Yu-Fu Ko, Ph.D., P.E., a member of the faculty in the Civil Engineering and Construction Engineering Management department at Cal State Long Beach, looks at textile waste—as in fleece, flannel, corduroy, cotton, nylon, denim, wool and linen—and thinks not of disposal, but of construction opportunities.
Ko’s recent research focuses on seismic retrofitting of existing structures, with an eye on using textile waste to support civil infrastructures.
“I’m looking at how they might be used to reinforce concrete structures such as buildings and bridges,” said Ko in a press statement. “If the preliminary research results were successful, it could be applied to retrofit earthquake-damaged structures in the future. In current practice, carbon fiber reinforced polymer composites (CFRPs) are used to retrofit buildings and bridges. But making these reinforcing fibers can be hazardous. Workers who make carbon fibers breathe in the materials. That’s not good. Plus, carbon fibers are expensive. I hope, by mixing textile waste with bio-derived resin matrix, they will deliver equal strength of CFRPs at a reduced environmental impact.”

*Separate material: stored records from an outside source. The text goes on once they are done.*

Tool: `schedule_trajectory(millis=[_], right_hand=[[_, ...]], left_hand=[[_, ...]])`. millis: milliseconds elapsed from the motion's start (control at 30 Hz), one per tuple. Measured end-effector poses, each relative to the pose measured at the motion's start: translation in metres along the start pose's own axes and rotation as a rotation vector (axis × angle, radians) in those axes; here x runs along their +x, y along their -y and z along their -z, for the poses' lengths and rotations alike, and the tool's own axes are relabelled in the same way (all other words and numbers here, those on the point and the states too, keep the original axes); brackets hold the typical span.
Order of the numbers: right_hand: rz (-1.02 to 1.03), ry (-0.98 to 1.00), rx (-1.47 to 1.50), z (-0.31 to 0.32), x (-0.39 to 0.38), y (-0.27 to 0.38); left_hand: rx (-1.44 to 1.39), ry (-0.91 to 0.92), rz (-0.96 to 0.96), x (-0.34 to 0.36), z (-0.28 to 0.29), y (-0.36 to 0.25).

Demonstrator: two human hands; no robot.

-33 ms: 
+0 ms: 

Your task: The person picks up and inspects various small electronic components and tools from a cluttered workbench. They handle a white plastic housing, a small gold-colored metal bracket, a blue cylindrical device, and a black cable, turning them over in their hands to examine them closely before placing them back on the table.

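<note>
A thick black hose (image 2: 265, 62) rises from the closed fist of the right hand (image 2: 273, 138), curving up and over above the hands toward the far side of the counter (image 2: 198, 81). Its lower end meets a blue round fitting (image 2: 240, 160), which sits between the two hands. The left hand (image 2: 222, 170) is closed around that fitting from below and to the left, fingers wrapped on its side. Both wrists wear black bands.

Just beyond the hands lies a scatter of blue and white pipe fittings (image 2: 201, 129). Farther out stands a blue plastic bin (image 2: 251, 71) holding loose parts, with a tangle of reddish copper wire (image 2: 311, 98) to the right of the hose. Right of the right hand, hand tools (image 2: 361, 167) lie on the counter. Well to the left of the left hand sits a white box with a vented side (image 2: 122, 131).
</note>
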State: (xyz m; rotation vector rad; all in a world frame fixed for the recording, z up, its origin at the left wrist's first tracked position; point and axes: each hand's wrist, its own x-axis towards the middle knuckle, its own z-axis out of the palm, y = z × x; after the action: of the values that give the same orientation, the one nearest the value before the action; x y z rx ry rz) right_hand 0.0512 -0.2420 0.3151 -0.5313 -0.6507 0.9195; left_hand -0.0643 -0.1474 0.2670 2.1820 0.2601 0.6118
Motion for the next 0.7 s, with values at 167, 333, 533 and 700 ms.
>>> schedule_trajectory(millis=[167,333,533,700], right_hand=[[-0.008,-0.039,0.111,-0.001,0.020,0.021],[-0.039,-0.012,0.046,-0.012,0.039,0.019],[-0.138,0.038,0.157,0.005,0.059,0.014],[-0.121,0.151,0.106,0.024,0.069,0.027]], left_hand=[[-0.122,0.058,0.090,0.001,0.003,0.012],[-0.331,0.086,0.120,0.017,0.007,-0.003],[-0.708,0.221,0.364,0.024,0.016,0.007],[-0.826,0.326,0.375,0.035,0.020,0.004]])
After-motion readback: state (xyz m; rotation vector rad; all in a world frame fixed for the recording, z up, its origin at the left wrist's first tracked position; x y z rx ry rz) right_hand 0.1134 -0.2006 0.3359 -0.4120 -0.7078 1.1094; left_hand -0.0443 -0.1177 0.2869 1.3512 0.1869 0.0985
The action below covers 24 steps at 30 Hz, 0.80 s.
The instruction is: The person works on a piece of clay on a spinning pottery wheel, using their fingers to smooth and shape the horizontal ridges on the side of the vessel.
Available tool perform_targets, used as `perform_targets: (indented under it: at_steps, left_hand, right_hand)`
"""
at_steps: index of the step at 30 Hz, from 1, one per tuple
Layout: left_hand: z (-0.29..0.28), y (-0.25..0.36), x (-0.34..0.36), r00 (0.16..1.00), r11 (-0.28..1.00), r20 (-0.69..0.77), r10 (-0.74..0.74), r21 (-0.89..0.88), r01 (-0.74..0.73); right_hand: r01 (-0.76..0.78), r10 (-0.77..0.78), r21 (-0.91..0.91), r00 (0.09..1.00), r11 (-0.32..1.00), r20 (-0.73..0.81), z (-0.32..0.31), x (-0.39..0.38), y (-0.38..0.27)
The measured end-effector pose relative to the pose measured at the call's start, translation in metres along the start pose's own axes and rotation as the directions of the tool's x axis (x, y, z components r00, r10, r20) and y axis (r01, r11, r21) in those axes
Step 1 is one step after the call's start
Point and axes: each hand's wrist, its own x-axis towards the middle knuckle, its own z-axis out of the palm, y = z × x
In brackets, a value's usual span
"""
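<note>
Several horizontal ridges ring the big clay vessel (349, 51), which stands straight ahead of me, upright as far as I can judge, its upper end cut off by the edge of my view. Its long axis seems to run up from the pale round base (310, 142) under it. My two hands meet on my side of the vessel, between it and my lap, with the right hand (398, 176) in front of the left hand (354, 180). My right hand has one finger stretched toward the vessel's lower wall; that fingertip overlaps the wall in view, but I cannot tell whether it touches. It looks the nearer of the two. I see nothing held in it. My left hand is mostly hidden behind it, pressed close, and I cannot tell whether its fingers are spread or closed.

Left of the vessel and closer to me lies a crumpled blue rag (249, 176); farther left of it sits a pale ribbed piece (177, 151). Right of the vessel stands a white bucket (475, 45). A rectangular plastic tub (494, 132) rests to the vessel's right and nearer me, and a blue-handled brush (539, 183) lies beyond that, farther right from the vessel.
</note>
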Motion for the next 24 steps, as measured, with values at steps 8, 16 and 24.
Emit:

According to CSULB, based on Ko’s research, using textile waste will be a feasible option for the future. Not only would textile waste patch up an aging and weakening infrastructure, the material could serve as a substitute for diminishing global resources.
“The material diminishing the fastest is timber,” he said in a statement. “I see less every year. The same is true for reinforced concrete and steel. Typical buildings and bridges today still use all these materials. That won’t be the case in the future.”
As a professor of undergraduate and graduate studies, Ko stresses to his students the importance of finding a use for new materials.
“If you inject carbon nanotubes into a structure, it can multiply the strength of the original structure,” he explained in a statement. “Look at the process of filling concrete with rebar. The carbon nanotubes play the same role as the rebar. It offers additional reinforcement. In decades, there will be limited resources to make rebar. In addition, the carbon nanotubes offer many times the strength offered by rebar reinforcement. We are talking about superstructures in the future.”
Ko’s research also focuses on developing new computational modeling using algorithms to perform numerical tests, which will be calibrated to perform the mechanical tests that could characterize the materials used in the analysis and design of buildings, bridges and other infrastructures.
Also as an applied mechanics researcher, Ko believes in the importance of understanding the materials of modern construction at both a microscopic and nanoscopic level. He studies the material’s behaviors both mechanically and numerically.
“It is important to come up with the right equations and computer programs so that engineers or
students could understand the material’s fundamental parameters,” he said in a statement.“With these kinds of studies, we can make predictions about the material’s behaviors and we can use these data to analyze and design for buildings, bridges, infrastructures, cars, airplanes, etc.”
Prior to joining CSULB, Ko was a postdoctoral researcher and lecturer at UCLA, as well as a senior structural design engineer at Englekirk & Sabol Consulting Structural Engineers, Inc. He is also a registered Professional Civil Engineer in California.
“New materials are always under development,” said Ko in a statement. “New materials would change current analysis and design philosophy of structures. If you understand the material behaviors at the microscopic and nanoscopic scale, you can understand the macroscopic behaviors of the materials and easily utilize these materials. The engineering students need to know both microscopic and nanoscopic and macroscopic behaviors of materials. It is important to provide engineering students with that knowledge in their education.”
“CSULB offered me many opportunities in teaching and research to guide engineering students to learn both theories and practical experiences,” he continued. “CSULB engineering students will be very well prepared for the competitive job markets.”